Vicki intentó no mirar el tubo portaespadas.
—¿Tiene usted hambre, señorita Arlequín?
La joven metió la peluca en la bolsa de viaje. Nuevamente miró por el retrovisor.
—Me llamo Maya.
—El nombre que me pusieron en la congregación es Victory From Sin Fraser, pero suelo pedir a la gente que me llame simplemente Vicki.
—Es una sabia decisión.
—¿Tienes hambre, Maya?
En lugar de contestarle, Maya metió la mano en el bolso que llevaba al hombro y sacó un pequeño artefacto electrónico del tamaño de una caja de cerillas. Apretó un botón y una serie de números brillaron en la estrecha pantalla. Vicki no comprendió lo que significaban, pero la Arlequín los utilizó para tomar una decisión.

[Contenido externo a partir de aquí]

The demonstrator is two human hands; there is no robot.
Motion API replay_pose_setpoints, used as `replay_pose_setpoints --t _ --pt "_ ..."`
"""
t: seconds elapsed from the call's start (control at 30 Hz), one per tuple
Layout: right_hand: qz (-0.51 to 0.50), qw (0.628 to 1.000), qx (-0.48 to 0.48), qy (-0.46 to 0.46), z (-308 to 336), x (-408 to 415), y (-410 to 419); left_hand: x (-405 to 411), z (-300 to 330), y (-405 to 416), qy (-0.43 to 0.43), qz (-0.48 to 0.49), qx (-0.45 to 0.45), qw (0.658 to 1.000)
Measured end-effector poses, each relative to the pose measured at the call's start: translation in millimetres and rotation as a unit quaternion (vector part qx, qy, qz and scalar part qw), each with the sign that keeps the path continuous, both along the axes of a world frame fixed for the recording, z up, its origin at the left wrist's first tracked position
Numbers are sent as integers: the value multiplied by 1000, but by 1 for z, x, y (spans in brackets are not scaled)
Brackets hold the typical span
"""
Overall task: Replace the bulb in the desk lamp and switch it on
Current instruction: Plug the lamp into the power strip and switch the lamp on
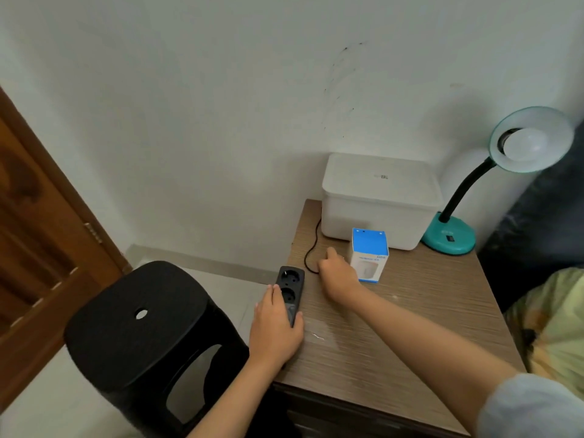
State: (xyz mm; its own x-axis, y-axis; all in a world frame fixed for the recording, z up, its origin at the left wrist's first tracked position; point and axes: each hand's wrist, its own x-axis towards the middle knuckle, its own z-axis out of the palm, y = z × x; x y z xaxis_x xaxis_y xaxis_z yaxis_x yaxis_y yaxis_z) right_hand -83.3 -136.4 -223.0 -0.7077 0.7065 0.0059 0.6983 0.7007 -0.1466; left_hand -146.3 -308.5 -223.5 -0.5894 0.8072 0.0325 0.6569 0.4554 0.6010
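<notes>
Desk lamp (448,237) stood at the tabletop's (410,327) far right corner, shade tipped toward the camera, a white bulb (526,143) seated in the socket and unlit. Bulb box (369,254) upright just in front of the white storage bin (379,200), near the far edge. Left hand (275,330) gripped a black power strip (290,289) at the left edge, both visible sockets empty. Right hand (336,276) was closed around the end of the black cord (311,248); the plug itself was hidden in the fist. Judged: bulb fitting looked done. Left: plug in, press the base switch.
</notes>
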Motion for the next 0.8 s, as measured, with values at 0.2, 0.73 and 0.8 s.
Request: replay_pose_setpoints --t 0.2,0.73,0.8 --pt "6 995 -52 79 10 0 5 0 -1 1 4 -2 -11 1000" --pt "-126 846 -287 430 32 -9 -22 2 0 0 22 -6 -14 1000" --pt "-129 847 -290 426 26 -10 -25 2 1 0 21 -3 -14 1000"
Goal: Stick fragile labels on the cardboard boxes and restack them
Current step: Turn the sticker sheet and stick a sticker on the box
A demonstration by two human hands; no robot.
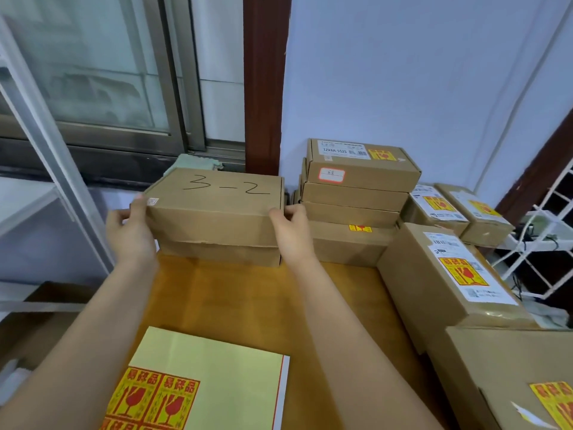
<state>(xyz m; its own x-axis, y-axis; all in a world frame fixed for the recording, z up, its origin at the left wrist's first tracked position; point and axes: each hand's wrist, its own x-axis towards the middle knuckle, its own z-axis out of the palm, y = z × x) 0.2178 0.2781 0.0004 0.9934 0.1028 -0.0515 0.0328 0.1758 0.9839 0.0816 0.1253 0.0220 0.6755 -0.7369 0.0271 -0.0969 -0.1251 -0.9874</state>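
Both hands, left hand point(131, 231) and right hand point(291, 228), are clamping the ends of the unlabelled "3-2" box point(214, 209) at the table's point(248, 305) far edge; uneven gripping risks dragging the box beneath point(220, 254) askew.
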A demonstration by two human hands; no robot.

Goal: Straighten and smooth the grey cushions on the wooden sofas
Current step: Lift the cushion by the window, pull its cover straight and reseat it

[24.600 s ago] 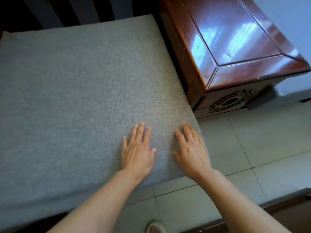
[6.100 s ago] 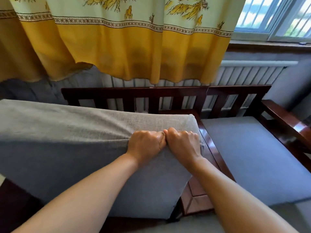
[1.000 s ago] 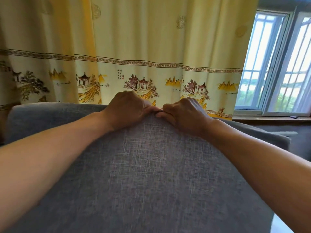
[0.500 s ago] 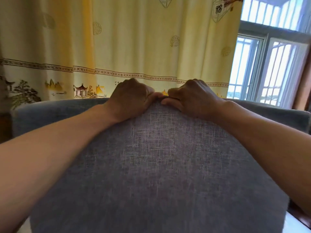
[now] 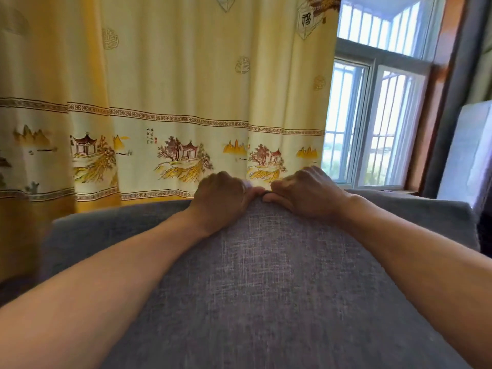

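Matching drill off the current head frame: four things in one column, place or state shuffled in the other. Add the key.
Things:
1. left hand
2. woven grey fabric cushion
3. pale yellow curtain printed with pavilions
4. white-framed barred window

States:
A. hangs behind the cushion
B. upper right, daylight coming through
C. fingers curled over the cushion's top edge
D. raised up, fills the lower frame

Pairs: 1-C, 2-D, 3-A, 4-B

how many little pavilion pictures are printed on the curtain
3 clearly: one red-roofed pavilion print at the left, one in the middle, one at the right just above the hands. More may be hidden in the yellow patterned curtain's folds.
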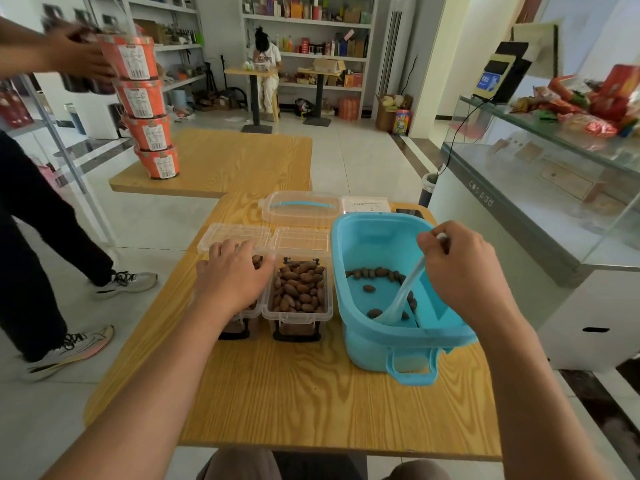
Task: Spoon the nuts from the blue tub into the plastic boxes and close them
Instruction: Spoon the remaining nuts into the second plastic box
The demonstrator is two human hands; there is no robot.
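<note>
While left hand (232, 277) rests flat on box (242, 317), right hand (457, 268) grips spoon (403, 294).

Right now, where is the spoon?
The spoon is in the right hand, its bowl down among the last nuts in the blue tub.

I see the blue tub (377, 337) nearly empty, few nuts (375, 273) left; two clear boxes (298, 315) beside it, lids open, filled.
</note>
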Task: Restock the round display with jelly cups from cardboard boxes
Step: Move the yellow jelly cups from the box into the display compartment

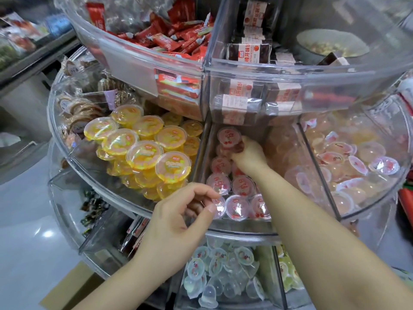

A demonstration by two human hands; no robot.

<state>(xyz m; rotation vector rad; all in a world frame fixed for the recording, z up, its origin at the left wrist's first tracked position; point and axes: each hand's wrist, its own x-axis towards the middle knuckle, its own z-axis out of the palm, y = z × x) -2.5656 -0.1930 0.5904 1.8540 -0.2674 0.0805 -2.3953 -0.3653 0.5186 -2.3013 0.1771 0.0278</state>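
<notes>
A clear round display [67,153] has wedge compartments on several tiers. The middle wedge holds rows of pink cherry jelly cups [237,206]. My right hand [248,155] reaches deep into that wedge and grips a stack of pink cups [229,136] at the back. My left hand [178,220] is at the wedge's front rim, thumb and fingers pinching the front-left pink cup [220,205]. Yellow jelly cups [143,151] fill the wedge to the left. A corner of a cardboard box [73,285] shows at the bottom left.
Pale peach jelly cups [348,166] fill the wedge to the right. The upper tier [201,63] overhangs the back of the middle wedge, with red wrapped snacks [169,39]. The lower tier holds clear jelly cups [223,274]. Grey floor [26,220] lies left.
</notes>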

—De acuerdo, vayamos a comer —dijo Maya—. Llévame a un sitio donde podamos comprar algo y tomárnoslo en el coche.
Fueron a un puesto de comida mexicana llamado Tito's Tacos. Vicki llevó unas gaseosas y unos burritos al coche. Maya permaneció en silencio y se dedicó a pinchar el relleno de carne con el tenedor de plástico. Sin saber qué más hacer, se puso a mirar a la gente que entraba y salía del aparcamiento: una mujer de constitución maciza y con las facciones indias de una campesina guatemalteca, un matrimonio filipino de mediana edad, dos jóvenes asiáticos —seguramente coreanos— con ropa llamativa y cargados con la bisutería típica de los raperos negros.
Vicki se volvió hacia la Arlequín y trató de aparentar confianza.
—¿Puedes decirme por qué estás en Los Ángeles?
—No.
—¿Tiene algo que ver con un Viajero? El reverendo de mi congregación dice que los Viajeros ya no existen, que los han perseguido y han acabado con todos.
Maya bajó el vaso de gaseosa.
—¿Por qué no quería tu madre que vinieras a buscarme?
—La Divina Congregación de Isaac T. Jones no cree en la violencia. Todos en nuestra comunidad saben que los Arlequines... —Vicki calló y pareció avergonzada.
—¿Matan gente?
—Estoy segura de que la gente contra la que luchas es perversa y cruel. —Vicki dejó la comida en la bolsa de papel y miró a Maya a los ojos—. A diferencia de mi madre y amigos, yo creo en la Deuda No Pagada. Nunca debemos olvidar que León del Templo fue la única persona con el valor suficiente para defender al Profeta la noche de su martirio. Murió con el Profeta y fue quemado en su misma hoguera.
Maya agitó el hielo de su vaso.
—¿Y a qué te dedicas cuando no recoges desconocidos en el aeropuerto?
—Acabé el instituto el verano pasado, y mi madre quiere que me presente a las pruebas para el Servicio de Correos. Muchos de los creyentes, aquí en Los Ángeles, son carteros. Es un buen trabajo con muchas ventajas. Al menos eso es lo que se dice.